Over the weekend, the French media was choc a bloc with reports on the six month, country wide festival of Irish art, which has cost the Irish and French governments an estimated £3 million and will involve 600 Irish artists from a variety of disciplines. Le Monde even produced a special supplement on Ireland on Saturday, but chose not to challenge the traditional image of Ireland, with photographs of the usual sheep, stone walls and men carrying currachs.

In spite of all the coverage, many French people are unaware that this multi faceted Irish festival has just hit their shores. "I am here because I like Celtic music, said one young man at the concert on Saturday night. "I have not heard about L'Imaginaire Irlandais." Another woman said that she did not know about the festival, but she would love to go horse riding in Ireland next summer. A man said that Irish music was not what you would call "a la mode" in Paris, but does have a devoted following among an increasing number of French people.

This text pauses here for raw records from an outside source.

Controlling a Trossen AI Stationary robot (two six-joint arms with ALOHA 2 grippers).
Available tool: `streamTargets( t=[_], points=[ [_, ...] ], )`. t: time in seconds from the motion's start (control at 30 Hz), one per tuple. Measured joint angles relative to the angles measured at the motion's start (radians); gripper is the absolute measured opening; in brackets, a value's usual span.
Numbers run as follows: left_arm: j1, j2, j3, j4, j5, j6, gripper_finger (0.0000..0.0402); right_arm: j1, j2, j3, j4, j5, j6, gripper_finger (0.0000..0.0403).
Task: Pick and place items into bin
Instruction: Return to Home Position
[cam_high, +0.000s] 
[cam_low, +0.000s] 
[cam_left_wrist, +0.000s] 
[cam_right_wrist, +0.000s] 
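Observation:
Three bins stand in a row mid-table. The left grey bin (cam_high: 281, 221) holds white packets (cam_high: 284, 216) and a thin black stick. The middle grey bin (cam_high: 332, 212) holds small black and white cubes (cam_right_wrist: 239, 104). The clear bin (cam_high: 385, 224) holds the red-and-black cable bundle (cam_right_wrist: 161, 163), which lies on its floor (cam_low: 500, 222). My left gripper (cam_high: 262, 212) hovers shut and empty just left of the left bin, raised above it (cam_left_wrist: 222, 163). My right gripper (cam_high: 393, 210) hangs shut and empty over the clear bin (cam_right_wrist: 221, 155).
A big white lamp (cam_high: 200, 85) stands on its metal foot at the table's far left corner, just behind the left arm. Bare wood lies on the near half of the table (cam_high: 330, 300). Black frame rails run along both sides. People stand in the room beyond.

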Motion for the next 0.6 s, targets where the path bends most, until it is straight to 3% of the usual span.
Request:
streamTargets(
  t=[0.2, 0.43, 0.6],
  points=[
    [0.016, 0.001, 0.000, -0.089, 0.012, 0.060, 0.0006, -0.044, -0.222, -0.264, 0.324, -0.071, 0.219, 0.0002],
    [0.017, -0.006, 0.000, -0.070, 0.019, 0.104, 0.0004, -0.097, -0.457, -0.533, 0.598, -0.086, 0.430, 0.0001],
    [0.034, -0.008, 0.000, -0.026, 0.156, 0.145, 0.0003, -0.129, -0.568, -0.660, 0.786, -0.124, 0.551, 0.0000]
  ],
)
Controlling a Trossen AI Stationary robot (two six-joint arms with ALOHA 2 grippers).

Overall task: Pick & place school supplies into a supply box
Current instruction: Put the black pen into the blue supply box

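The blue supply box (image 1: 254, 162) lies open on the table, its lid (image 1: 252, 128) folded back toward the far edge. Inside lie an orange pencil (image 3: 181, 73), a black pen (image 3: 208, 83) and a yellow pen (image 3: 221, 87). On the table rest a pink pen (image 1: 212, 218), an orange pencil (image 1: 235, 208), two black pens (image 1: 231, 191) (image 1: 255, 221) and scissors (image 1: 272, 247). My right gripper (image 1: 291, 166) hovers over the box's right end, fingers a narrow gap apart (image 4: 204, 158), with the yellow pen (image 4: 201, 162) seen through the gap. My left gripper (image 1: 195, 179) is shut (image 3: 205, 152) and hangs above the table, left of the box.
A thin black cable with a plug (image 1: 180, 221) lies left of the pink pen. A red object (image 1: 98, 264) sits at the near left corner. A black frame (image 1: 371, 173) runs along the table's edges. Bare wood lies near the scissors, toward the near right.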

Certainly the delight of the audience on Saturday was palpable, with most people staying after the concert for a massive ceili of Irish and Breton dancing. In spite of the inevitable chaos that such a large number of people engenders, a fair number were attempting passable versions of the Walls 91 Limerick before the night was over, encouraged by instructions and demonstrations from the stage, courtesy of dancers from the Brooks Academy of Dublin. Music was provided by the Templehouse Ceili Band.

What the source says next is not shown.